_What needs to be done_.
Copy, from the data below, every line that has "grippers" in it.

_Source material_.

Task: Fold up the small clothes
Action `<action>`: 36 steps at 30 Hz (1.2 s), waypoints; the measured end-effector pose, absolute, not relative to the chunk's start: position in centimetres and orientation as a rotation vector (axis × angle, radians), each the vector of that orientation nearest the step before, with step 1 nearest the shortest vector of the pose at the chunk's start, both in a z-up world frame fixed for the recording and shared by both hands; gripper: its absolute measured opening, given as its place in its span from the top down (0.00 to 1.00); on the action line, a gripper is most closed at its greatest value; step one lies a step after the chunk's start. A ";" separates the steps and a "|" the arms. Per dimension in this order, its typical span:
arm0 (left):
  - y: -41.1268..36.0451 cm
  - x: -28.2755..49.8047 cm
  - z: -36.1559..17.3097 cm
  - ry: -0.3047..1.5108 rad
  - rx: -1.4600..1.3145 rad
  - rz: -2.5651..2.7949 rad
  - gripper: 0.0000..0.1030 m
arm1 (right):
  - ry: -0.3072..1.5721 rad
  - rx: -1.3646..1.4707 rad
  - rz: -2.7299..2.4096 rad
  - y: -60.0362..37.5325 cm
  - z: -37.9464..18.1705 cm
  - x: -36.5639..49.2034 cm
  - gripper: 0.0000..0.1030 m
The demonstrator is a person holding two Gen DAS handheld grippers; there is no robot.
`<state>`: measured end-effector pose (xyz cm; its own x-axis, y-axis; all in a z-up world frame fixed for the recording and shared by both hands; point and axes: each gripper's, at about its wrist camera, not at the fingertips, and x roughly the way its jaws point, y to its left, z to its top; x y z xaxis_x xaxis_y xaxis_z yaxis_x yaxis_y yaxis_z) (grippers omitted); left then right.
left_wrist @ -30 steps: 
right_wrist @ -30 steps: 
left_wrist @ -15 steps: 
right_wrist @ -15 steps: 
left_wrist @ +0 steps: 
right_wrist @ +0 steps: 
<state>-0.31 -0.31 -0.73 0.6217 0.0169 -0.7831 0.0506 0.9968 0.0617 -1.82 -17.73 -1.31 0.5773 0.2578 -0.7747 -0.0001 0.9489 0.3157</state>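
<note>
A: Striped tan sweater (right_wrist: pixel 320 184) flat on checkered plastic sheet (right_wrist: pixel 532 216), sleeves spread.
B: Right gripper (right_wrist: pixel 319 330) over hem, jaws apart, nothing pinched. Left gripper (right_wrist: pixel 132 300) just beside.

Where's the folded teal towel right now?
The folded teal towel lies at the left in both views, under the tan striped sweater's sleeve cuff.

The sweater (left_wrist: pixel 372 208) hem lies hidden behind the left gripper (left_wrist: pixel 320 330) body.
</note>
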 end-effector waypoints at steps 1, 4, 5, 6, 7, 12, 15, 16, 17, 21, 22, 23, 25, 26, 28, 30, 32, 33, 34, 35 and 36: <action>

_Written response_.
The demonstrator is a person holding two Gen DAS handheld grippers; there is no robot.
`<state>`: measured end-effector pose (xyz cm; its own x-axis, y-axis; all in a z-up world frame fixed for the recording and shared by both hands; point and axes: each gripper's, at about its wrist camera, not at the fingertips, and x roughly the way its jaws point, y to its left, z to its top; x y z xaxis_x xaxis_y xaxis_z yaxis_x yaxis_y yaxis_z) (grippers omitted); left then right.

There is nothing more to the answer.